Italian Gardens Old and Modern 2

Another arrangement will be, that the gardener is paid a certain amount in  wages, more or less, according as a house is provided for him or not, and in that case the usual arrangement is that the owner and the gardener divide the profits on the sale of the flowers.  This, of course, is just applying to the garden the system which all, or nearly all, the farms in Tuscany are worked, for it is rare to find a contadino sufficiently well to do to be able to rent a farm on his own account.  Some cheating in the settlement of accounts is inevitable, but not to such an extent as might be supposed, for a computista or accountant is employed who goes through these, at stated times, and who can tell to a nicety how many barrels of wine or of oil ought to be forthcoming. Of those unhappy forestieri who have bought land here, and attempted to manage it themselves, I hardly know one, among my own personal friends, who has found it possible to get a supply of vegetables for his own table, and who has not been thankful eventually to resign the charge of management into the hands of a professional fattore.  
But to confine ourselves to garden arrangements. There is yet another set of conditions under which many of those are worked: the sale of flowers is agreed for, but not that of plants.
Where the gardener is allowed to sell both flowers and plants, good-bye may be said to any idea of pleasure in the garden, which then becomes only a market garden, “kept”,  up to the very door and windows of the house, in the most appalling state of mess and disorder.
In the case where no wages at all are paid, the landlord is bound to provide a certain amount of “plant”, glass houses and fuel to work them, as the Tuscan winters are often bitterly cold, and unless means of forcing were liberally provided there would be nothing for the gardener to sell.  Although labour of all kinds is as yet very cheap in Tuscany, gardening, properly carried out, is a somewhat expensive pursuit.

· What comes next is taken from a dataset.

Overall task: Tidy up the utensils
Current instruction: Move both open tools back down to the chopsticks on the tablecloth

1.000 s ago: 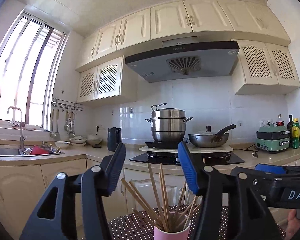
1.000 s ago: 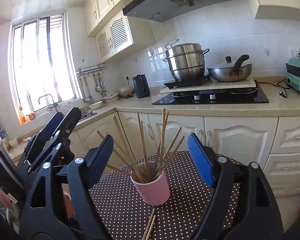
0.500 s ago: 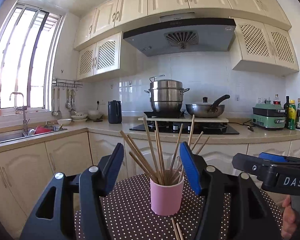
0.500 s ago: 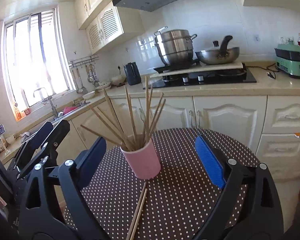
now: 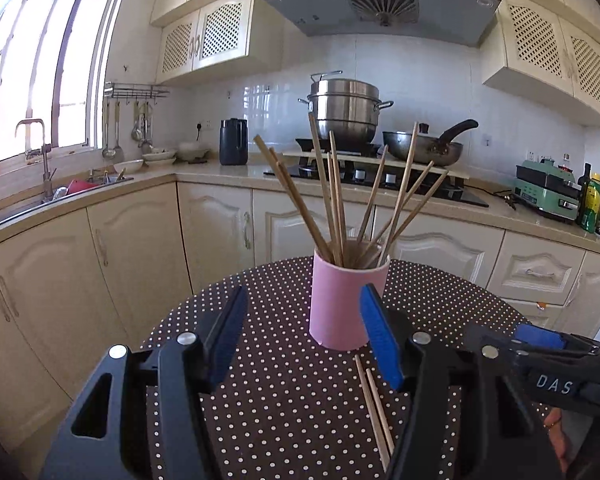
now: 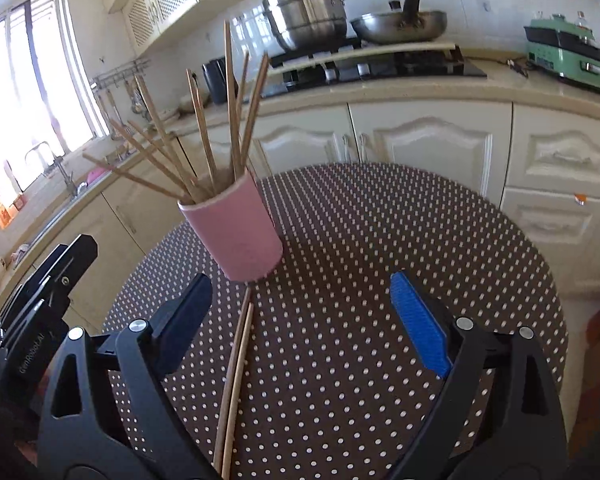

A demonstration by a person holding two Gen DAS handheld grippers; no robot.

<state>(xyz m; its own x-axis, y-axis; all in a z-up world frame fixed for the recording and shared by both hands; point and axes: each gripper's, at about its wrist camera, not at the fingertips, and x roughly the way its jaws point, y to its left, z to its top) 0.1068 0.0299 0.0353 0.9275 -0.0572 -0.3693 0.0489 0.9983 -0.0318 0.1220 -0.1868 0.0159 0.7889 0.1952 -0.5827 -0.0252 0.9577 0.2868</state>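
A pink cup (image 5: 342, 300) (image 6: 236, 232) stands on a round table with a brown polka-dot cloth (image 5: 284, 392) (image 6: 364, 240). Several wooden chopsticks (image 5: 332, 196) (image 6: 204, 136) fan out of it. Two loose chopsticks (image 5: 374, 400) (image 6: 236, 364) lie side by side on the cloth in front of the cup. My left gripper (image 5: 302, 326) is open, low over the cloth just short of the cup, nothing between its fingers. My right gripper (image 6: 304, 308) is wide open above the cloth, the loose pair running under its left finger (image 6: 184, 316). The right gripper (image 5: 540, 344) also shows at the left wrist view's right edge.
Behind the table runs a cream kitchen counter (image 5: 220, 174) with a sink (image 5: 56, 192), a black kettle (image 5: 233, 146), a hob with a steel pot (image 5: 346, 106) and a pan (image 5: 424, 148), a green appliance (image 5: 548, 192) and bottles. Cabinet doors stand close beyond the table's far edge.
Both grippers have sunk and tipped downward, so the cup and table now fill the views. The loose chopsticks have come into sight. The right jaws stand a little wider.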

Fuel is very costly, and many different kinds of earth are required:  castagna, scopa, terra bruga, of all of which a supply must be provided every spring for re-potting.  These are often brought from a great distance by very primitive “wild-men-of-the-woods” looking people.  They generally try to persuade you that their price is precisely that which was asked, and which you paid last year; but a  reference to your account book will probably show that a considerable addition is being made.  But to do them justice, their trust in the English word is unbounded, and, although they can neither read nor write, if you point to the entry in the book, and say, “You see this is what I paid you last year”, the little attempt at an addition is at once abandoned.  I was taking the address one day, of one of these gentry, and asked, “Well, but is that all?” and the answer was, “If you put Il Feroce on the envelope every one will know whom the letter is for.”
No Tuscan will ever spend one franc for the purpose of making two francs, and the way the poor plants are starved is afflicting to see, - pots only half full of earth, and that of a very poor quality.
The subsoil here is always a mystery, but, as a rule, it is safe to assume that it is bad, and one constantly sees fruit trees and fine old ornamental firs that have struck something fatal at the roots, slowly decaying till they are cut down.
It is extremely difficult to get a Tuscan gardener who has been accustomed to selling, to be content to forego the practice, even if his wages are on a scale to afford him a larger profit as well as the advantage of being a certainty.  I have known several instances here of foreigners who have bought properties and have endeavoured to keep the garden entirely for home use, but who have been obliged to revert to the old system of the country.
It will therefore be easily understood, that the well-ordered English garden is a thing not to be achieved here in Tuscany. One may reproduce it with a certain amount of success, as I believe we ourselves have done; but I would almost say that if you wish to enjoy your English garden in Italy, you must suffer the ghost of your English “standard” to sleep. By enjoy, I mean possessing your soul in patience, and not crying for the moon.   And you will, also, very soon discover, as I did, that any little knowledge you may have appertaining to garden matters in England is absolutely useless here in Tuscany, where all the conditions of soil and climate and methods are so entirely different.

Sunday, 19 May 2013

The Roaring Dell

The Quantock Hills are where Lyrical Ballads was conceived and largely written.  In mid-May the landscape is enchanting, the tall woodland trees all shades of light green, showing branches still visible, dry leaves  and wild garlic underfoot. You hear the streams in the deep narrow ravines before you can see them. We walked from the famous waterfall at Holford steeply up to Alfoxden House, with wide views down to Kilve’s delightful shore and the sea beyond, with the long Welsh coast for horizon, and discovered a hidden, abandoned walled garden, warm in the sun.  
On the open moorland we met mares and foals strolling on the road, and drinking from Wordsworth’s muddy pond, not far from several aged thorns. 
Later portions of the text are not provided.